There's a half funny, half serious idea I've been kicking around for the last few months. It's called the SPCC, or the Society for the Prevention of Cruelty to Creatives. The idea is twofold:

Part one of the SPCC is a helpline for bored and abused creatives. You're a designer who gets stuck cropping and resizing all day? Call and talk it over. Copy writer stuck with unreasonable deadlines and unresponsive superiors? Call the helpline and strategize. This half of the idea is quite similar to Designphone, an idea I blogged about last March. The main difference is that it would have a mandate beyond just serving designers and would instead be there for creatives of all types. It's part two that gets interesting.
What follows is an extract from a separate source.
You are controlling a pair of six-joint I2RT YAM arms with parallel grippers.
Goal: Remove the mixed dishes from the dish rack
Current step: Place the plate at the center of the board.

Part two is basically a home for bored and misused creatives. Essentially, it's a retreat for creatives who just can't take it anymore. It would essentially be a sanctuary full of free time, other creative people, and the resources necessary to carry out personal projects. Creatives would be able to come down for a break from the monotony of doing boring, not terribly creative, creative work. It would also offer workshop retreats for open-minded management who would either like to reward their creatives with a break or learn how to be a little more creative themselves. Naturally, corporate rates would be rather different from the rates charged to individual creatives. Proceeds from corporate retreats would go to funding project scholarships for creatives with ennui.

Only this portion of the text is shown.